Chul Han’ın ele aldığı çarpıcı meselelerden biri de kişilerin kitaplarla olan ilişkisinin değişmesi olgusudur. Nasıl ki matbaanın icadıyla insanların kitaplara ulaşması kültürel anlamda çok mühim bir devrim olduysa, dijitalleşmenin sonucunda da kişilerin matbu kitaplarla olan iletişimine de ciddi anlamda yeniden yön vermiştir. Artık dört başı mamur eserlerden ziyade parçalı olarak anlatılan, sosyal medyada yazılan, özellikle Twitter’da kullanılan bir anlatım biçimi icat edilmiştir. Demokrasinin ilk günlerinde en önemli belirleyici unsur olan kitap, aydınlanmanın rasyonel zeminini oluşturuyordu. Demokrasinin özü olarak kamusallık, kendisini okuyan ve akıl yürüten halkın varlığına borçluydu. Habermas’ın da dile getirdiği gibi demokratik kamusal alan kitle iletişim araçlarıyla çöküşe geçti. Bu çöküş halen devam etmektedir. Artık okumaların bir kısmı oyalanmaktan öteye geçememekte, bilginin asıl kaynağı kitaplardan ziyade duygulara yön veren sloganlar ve asılsız haberler olmaktadır. Bu asılsız haberler toplumda meydana gelen önemli kırılma anlarında ortaya çıkan bir virüs gibidir. Tıpkı virüsün yayılımına benzer bir şekilde toplumun damarlarında dolaşır ve her kurumu kolaylıkla hasta edebilir. Troll diye nitelenen bu kimseler seçim öncesi, geniş kitleleri ilgilendiren toplumsal durumlarda ortaya çıkarlar. Görüşleri, inançları ve ideolojileri ne olursa olsun birçok kesimi etkilemekte ve toplumun sinir uçlarıyla oynamaktadırlar. Bu bir çeşit hakikate suikast düzenlemek anlamına gelir. Enformasyon rejiminde hakikat sürekli erozyona uğrar. Yalanlar hakikatlerden daha hızlı hareket ederler. Hızlıca mutasyona uğrarlar. Sahte haberlerle topluma yön veren siyasiler, haberciler ve çeşitli gruplar toplumu manipüle ederek daha kullanışlı hale getirir. Hepimiz Twitter’da ortaya atılan yalan bir haberin peşinden gidebiliriz.

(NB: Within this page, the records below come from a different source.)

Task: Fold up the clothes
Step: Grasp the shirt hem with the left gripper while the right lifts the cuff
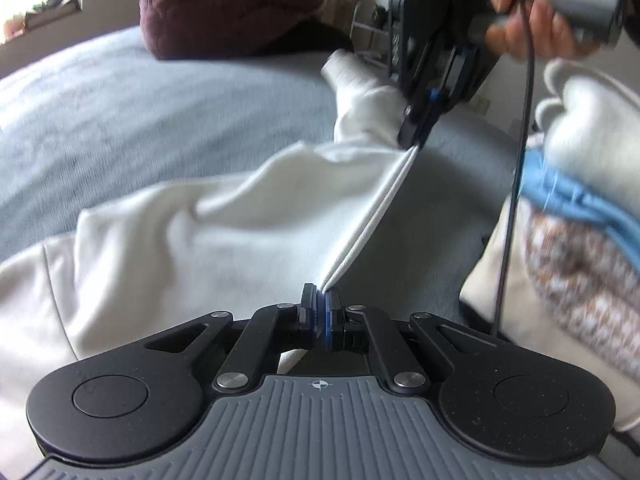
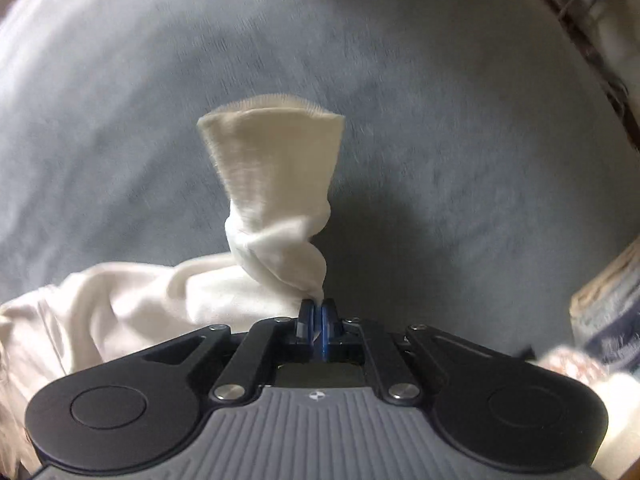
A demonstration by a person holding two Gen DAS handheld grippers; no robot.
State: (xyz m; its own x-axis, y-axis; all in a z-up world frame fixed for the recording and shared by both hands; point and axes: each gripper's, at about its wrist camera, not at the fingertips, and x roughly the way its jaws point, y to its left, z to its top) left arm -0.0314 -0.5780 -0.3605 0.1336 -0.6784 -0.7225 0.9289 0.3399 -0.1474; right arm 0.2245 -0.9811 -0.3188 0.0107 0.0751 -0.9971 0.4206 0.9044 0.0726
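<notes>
A cream-white garment (image 1: 168, 232) lies on a blue-grey bed cover (image 1: 120, 112). My left gripper (image 1: 321, 294) is shut on its doubled edge, which runs taut up to my right gripper (image 1: 412, 140), also pinching that edge. A hand (image 1: 536, 20) holds the right gripper from above. In the right wrist view my right gripper (image 2: 318, 306) is shut on a twisted part of the white garment (image 2: 276, 248). Its ribbed sleeve cuff (image 2: 276, 152) hangs below over the cover (image 2: 440, 120).
A pile of clothes lies at the right: a cream piece (image 1: 592, 136), a blue one (image 1: 568, 192) and a patterned knit (image 1: 580, 272). A dark maroon quilted item (image 1: 228, 0) sits at the far side of the bed. A black cable (image 1: 516, 184) hangs down from the right gripper.
</notes>
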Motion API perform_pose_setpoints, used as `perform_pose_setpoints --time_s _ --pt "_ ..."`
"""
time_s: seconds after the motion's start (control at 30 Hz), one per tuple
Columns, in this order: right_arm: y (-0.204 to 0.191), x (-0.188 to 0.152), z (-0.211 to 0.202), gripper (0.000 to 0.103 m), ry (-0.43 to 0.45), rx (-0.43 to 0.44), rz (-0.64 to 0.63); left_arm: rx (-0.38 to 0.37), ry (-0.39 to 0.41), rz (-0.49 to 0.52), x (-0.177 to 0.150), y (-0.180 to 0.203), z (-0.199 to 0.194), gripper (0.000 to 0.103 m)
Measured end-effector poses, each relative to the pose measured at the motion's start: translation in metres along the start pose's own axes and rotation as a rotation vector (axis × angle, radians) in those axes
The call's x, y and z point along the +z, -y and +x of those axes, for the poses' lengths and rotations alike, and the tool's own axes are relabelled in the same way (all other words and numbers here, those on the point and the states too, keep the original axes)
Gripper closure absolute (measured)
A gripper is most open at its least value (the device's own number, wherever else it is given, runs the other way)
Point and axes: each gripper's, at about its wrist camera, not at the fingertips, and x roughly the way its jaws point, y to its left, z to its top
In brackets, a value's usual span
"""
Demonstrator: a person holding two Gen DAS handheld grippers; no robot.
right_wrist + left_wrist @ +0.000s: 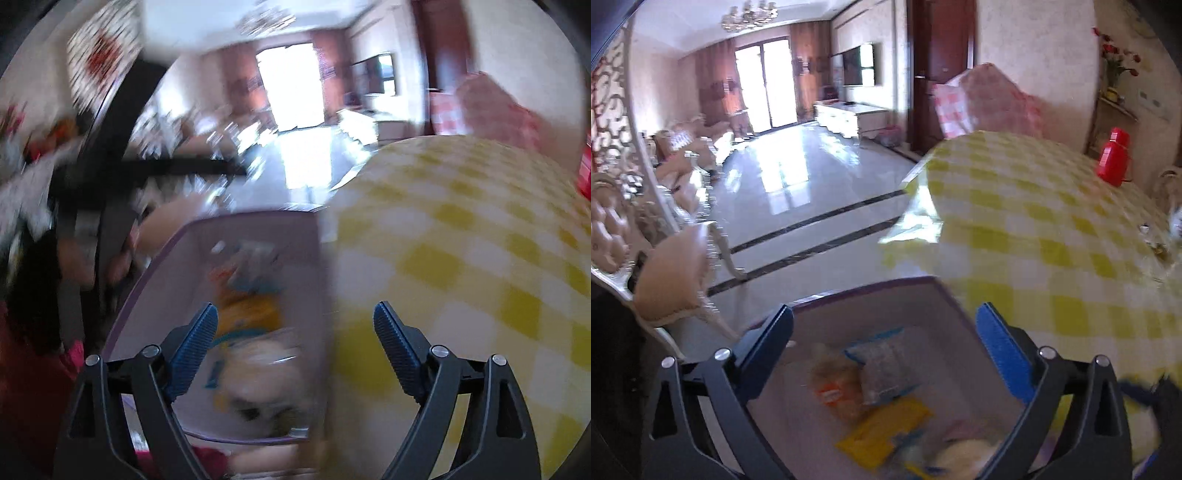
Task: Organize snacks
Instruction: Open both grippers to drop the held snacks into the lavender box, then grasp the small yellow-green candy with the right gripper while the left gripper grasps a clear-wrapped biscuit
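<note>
A lilac storage box (886,286) stands beside the table and holds several snack packets: an orange one (833,393), a clear blue-edged one (882,365) and a yellow one (882,428). My left gripper (884,332) is open and empty right above the box. In the right wrist view, which is blurred, the same box (243,229) shows with snack packets (251,310) inside. My right gripper (295,325) is open and empty over the box's right edge, next to the table.
A round table with a yellow-checked cloth (1052,229) fills the right side. A red thermos (1113,157) stands at its far edge. A padded chair (672,273) is at the left. Glossy floor (798,192) stretches beyond the box.
</note>
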Motion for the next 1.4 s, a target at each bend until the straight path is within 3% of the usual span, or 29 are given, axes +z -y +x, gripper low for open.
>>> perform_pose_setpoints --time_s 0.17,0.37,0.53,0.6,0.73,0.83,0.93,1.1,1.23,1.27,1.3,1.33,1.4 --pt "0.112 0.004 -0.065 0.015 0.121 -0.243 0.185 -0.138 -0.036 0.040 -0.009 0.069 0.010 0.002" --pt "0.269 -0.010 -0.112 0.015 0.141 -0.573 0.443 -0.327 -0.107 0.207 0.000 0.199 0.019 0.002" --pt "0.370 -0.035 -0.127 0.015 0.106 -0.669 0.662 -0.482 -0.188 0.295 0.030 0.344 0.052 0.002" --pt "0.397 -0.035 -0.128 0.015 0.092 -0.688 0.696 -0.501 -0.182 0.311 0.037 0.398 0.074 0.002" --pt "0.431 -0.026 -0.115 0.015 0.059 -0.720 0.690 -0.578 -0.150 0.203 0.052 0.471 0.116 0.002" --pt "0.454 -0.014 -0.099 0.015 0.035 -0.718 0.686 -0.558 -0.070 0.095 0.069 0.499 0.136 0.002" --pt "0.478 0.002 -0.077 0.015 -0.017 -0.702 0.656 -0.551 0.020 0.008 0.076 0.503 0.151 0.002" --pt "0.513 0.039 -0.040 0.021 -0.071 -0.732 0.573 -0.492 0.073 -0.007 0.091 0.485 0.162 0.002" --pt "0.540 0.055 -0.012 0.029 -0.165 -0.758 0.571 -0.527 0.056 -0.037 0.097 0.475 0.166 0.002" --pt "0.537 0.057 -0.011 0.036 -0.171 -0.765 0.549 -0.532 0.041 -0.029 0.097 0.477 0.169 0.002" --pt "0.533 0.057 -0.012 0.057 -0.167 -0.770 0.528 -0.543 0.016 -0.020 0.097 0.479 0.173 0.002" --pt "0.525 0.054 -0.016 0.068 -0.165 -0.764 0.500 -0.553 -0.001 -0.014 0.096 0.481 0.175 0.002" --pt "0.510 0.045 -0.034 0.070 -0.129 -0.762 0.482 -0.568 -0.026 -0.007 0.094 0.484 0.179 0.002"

Duygulara hitap eden haberlerin korkunç bir hızla yayılması birçok gerçeği de ortadan kaldırır. İdeolojiler hakikatlerin önüne geçer. Toplum sağlıklı düşünemez hale gelir. İnsanlar tarafından akli selim şekilde düşünmeden ani tepkiler ortaya çıkmaya başlar. Toplumun ana temelleri sarsılmaya başlar. Her kurum çatırdamaya ve bu enformatik manipülasyonun bir objesi olmaya mahkûm edilir. Hakikatlere dayalı iletişim, yerini duygulanıma ve ideolojik yönelimlere bıraktığı vakit o iletişim olmaktan çıkmış demektir.

Chul Han, toplumu yönlendiren en önemli hususlardan birinin enformasyon savaşları olduğunu dile getirir. Bu savaşların neticeleri ağırdır. Kaynağı da daha çok asılsız haberlerdir. Özellikle sosyal medyada kullanılan bot hesaplar bu enformasyon savaşının paralı askerleridir. Bu askerler bazen tıpkı intihar saldırıcısı gibi davranıp vazifesini yaptıktan sonra kendini imha eder. İmha eder etmesine fakat meydana getirdikleri büyük yıkım başka yıkımlara sebebiyet verir. Günümüzde hıza yayılan bu enformatik virüsler, deyim yerindeyse RNA’sı olan bulaşıcı bir görsel kabuğa yerleştirilmiştir. Chul Han, çağının esas meselelerine kayıtsız kalmamış ve içinde bulunduğumuz bu enformatik çıkmazın kısa ama etkili bir haritasını ortaya çıkarmıştır.